▶ **EXERCISE DIRECTIONS**
Across the listing below, count the lines holding "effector". State the number and nothing more.

Top of RECORD SET

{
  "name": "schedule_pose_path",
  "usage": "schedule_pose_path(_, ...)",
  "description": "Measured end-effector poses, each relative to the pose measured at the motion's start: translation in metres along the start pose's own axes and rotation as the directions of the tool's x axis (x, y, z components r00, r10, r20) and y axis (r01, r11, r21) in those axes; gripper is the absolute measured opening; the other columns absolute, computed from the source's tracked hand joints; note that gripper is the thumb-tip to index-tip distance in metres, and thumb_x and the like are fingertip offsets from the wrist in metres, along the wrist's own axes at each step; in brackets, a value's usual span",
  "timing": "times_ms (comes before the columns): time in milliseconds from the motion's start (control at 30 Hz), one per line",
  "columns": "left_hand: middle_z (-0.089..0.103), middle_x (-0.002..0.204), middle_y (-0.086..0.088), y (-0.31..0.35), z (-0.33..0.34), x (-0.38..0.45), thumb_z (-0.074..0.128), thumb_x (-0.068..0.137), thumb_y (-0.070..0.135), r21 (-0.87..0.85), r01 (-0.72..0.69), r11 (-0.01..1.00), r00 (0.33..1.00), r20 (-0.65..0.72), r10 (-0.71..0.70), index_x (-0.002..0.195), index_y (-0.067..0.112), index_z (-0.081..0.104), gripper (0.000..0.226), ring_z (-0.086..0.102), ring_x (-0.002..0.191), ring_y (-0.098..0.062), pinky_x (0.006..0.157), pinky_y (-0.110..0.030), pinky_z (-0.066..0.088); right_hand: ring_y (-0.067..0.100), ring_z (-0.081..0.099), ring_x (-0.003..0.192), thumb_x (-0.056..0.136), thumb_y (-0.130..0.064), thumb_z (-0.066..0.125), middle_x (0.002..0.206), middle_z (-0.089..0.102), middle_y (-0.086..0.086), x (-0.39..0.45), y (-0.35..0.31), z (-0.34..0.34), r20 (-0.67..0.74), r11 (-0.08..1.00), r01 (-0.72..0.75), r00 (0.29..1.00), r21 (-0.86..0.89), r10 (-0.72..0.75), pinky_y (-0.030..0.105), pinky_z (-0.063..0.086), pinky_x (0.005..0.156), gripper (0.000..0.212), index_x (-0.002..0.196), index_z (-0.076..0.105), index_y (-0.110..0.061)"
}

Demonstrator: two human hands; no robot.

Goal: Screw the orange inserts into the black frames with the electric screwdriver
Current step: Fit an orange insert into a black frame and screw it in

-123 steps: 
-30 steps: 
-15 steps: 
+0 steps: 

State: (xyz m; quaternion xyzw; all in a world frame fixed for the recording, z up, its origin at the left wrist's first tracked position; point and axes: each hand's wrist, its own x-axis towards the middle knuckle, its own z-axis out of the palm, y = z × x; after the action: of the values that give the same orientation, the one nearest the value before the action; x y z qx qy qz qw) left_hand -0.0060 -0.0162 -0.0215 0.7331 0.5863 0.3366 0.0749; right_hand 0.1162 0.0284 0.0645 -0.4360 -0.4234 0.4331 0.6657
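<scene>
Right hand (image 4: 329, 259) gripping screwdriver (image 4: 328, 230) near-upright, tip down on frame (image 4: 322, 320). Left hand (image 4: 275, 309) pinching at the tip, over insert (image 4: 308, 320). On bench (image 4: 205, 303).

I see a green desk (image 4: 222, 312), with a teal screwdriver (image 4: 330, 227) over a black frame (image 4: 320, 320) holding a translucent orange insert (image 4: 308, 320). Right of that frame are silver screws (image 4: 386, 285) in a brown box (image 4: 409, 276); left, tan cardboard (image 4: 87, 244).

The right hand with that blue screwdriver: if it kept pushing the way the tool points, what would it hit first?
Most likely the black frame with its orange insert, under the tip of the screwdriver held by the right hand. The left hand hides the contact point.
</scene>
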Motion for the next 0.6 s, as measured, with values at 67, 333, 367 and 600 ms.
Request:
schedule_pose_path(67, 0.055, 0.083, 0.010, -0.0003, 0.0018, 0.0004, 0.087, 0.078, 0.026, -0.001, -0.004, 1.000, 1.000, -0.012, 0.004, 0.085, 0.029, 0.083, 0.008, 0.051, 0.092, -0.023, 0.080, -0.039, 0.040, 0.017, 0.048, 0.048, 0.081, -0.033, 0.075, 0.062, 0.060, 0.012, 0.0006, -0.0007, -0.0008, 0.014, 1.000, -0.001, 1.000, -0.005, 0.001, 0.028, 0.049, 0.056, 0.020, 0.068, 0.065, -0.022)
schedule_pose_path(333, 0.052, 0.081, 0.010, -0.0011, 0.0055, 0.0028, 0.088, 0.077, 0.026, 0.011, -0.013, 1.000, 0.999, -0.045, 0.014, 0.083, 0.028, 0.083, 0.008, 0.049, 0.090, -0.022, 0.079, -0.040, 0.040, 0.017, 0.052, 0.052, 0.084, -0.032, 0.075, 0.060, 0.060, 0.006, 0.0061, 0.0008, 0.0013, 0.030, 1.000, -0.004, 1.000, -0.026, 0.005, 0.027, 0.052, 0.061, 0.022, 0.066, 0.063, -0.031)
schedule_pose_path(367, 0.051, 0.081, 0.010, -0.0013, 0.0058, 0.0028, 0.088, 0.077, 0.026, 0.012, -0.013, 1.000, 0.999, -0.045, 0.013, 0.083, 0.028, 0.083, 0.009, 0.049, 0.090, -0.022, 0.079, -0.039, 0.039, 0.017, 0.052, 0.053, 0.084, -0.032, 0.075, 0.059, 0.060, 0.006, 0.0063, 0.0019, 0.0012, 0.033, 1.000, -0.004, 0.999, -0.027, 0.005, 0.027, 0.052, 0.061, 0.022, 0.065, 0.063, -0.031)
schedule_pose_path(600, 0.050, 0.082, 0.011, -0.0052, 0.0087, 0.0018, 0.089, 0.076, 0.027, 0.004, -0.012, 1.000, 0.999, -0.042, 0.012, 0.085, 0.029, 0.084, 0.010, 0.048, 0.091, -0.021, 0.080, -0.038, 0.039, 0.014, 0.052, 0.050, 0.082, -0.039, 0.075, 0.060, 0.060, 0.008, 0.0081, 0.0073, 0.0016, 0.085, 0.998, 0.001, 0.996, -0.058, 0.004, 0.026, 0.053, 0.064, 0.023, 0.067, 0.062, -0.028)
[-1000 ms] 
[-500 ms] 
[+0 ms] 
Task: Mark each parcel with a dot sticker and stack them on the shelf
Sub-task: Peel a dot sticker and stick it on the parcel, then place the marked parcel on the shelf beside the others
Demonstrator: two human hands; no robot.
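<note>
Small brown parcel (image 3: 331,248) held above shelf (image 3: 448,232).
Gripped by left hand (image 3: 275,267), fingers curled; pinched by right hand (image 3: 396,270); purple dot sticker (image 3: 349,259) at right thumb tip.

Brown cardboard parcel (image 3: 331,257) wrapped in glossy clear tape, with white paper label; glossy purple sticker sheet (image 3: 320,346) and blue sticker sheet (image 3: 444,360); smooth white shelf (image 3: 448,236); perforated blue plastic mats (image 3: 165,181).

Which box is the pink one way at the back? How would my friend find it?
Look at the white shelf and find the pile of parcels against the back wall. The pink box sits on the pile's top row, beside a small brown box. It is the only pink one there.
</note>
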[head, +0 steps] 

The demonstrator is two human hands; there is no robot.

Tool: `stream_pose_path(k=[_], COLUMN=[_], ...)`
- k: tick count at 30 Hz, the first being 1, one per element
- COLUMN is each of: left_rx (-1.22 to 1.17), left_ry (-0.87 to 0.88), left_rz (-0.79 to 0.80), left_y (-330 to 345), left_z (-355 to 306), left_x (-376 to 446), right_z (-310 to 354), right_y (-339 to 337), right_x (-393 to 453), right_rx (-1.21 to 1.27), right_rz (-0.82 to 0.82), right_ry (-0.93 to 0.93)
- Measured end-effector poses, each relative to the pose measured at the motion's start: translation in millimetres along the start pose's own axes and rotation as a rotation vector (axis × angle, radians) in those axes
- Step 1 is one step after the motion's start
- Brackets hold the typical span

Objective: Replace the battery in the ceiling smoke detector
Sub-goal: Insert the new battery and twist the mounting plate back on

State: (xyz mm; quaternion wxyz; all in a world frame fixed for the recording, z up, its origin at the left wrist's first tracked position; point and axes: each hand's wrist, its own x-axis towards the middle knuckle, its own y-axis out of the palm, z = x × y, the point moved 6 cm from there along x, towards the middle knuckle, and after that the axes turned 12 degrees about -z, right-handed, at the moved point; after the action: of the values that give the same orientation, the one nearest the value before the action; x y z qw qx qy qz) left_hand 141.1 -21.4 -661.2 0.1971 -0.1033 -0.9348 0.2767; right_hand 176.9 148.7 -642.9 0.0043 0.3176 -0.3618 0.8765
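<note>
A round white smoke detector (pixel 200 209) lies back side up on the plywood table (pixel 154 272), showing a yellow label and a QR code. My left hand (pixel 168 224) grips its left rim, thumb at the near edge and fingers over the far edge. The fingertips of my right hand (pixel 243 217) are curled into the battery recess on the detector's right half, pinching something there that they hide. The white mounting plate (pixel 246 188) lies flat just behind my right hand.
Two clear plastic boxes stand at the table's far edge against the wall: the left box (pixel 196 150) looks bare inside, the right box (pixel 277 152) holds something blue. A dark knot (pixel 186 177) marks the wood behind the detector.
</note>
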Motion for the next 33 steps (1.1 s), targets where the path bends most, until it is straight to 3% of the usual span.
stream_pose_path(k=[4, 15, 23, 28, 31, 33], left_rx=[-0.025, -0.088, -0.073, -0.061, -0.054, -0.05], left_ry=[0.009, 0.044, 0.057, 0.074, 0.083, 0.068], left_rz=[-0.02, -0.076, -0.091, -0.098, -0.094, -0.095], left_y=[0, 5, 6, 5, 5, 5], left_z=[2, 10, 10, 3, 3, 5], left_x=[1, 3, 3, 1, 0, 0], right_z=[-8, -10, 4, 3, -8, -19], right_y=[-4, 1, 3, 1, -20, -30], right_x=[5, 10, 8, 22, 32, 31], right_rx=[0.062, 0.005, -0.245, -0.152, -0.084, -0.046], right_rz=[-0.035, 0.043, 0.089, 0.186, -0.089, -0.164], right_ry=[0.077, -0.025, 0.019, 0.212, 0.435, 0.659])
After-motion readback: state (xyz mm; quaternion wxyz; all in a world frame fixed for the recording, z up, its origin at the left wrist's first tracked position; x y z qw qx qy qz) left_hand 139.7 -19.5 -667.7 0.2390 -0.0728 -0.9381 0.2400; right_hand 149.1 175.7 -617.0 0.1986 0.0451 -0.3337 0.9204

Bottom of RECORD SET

▶ **SOLUTION FOR THIS TASK**
2